● EXERCISE AIM
Within the listing below, locate all lines containing the word "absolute". Copy each one.
------
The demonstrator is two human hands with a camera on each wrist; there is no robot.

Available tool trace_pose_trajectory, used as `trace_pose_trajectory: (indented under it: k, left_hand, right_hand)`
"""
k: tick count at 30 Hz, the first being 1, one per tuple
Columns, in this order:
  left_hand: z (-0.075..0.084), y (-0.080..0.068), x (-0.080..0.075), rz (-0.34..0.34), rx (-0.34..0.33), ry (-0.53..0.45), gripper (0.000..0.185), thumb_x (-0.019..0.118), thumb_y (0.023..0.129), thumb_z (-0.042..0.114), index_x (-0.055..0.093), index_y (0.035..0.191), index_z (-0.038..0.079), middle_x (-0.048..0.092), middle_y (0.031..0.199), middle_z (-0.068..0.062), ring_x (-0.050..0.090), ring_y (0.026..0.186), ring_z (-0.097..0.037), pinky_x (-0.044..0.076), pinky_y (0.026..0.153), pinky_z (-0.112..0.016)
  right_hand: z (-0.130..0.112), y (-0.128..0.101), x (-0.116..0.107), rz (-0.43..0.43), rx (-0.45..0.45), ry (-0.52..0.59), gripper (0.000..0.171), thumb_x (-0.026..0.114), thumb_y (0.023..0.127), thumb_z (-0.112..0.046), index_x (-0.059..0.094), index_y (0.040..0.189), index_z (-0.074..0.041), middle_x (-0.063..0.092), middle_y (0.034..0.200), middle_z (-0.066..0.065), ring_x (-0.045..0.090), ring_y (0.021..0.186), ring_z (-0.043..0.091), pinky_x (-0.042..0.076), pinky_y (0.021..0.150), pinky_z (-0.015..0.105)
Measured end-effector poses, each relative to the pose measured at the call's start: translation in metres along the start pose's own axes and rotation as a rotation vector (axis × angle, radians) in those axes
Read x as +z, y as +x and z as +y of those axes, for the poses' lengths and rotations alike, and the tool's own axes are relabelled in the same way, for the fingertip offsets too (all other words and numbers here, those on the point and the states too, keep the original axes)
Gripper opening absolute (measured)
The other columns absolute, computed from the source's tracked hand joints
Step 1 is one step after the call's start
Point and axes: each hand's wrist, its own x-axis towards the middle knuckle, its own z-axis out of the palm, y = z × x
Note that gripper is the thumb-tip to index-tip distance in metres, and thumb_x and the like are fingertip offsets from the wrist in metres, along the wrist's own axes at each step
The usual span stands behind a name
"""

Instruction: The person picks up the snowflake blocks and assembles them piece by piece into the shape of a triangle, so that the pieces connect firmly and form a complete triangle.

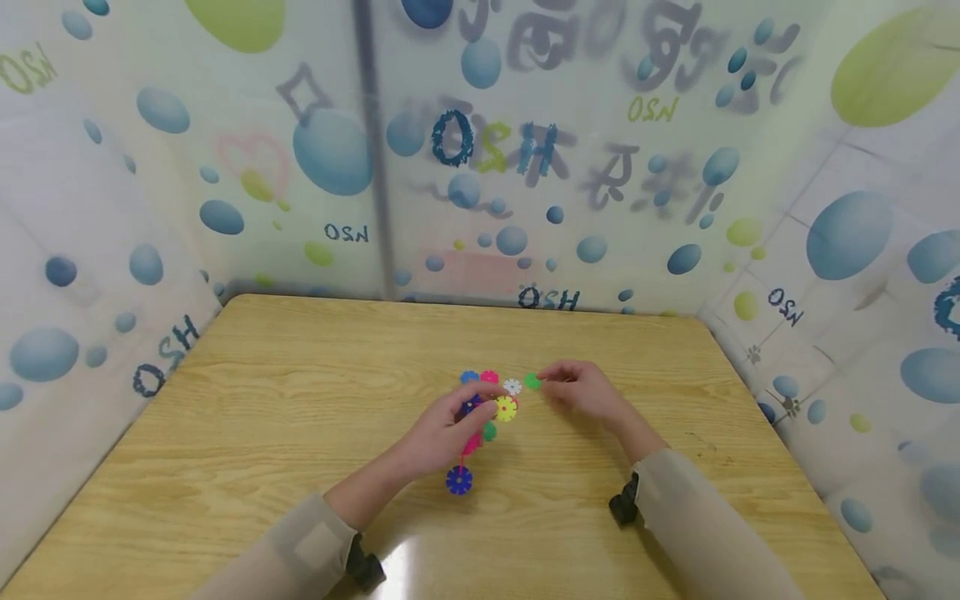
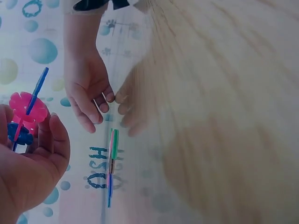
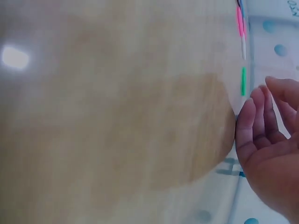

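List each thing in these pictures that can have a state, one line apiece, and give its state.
left hand: fingers curled round the snowflake-disc cluster, lifting it.
snowflake-disc cluster: discs slotted together, held above the table.
blue disc: hangs at the cluster's lower end.
green disc: loose, lying flat on the table.
right hand: fingers relaxed beside the green disc, holding nothing.
table: bare wood, glossy.

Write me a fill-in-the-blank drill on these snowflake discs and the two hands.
The left hand grips a cluster of joined snowflake discs above the ___ table.
A lone ___ disc lies at the right hand's fingertips.
The lowest disc of the cluster is ___.

Missing words: wooden; green; blue
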Motion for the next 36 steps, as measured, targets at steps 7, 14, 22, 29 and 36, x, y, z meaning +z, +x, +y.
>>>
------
● ANSWER BOX
Gripper opening absolute (measured)
The other columns absolute, computed from the source's tracked hand joints

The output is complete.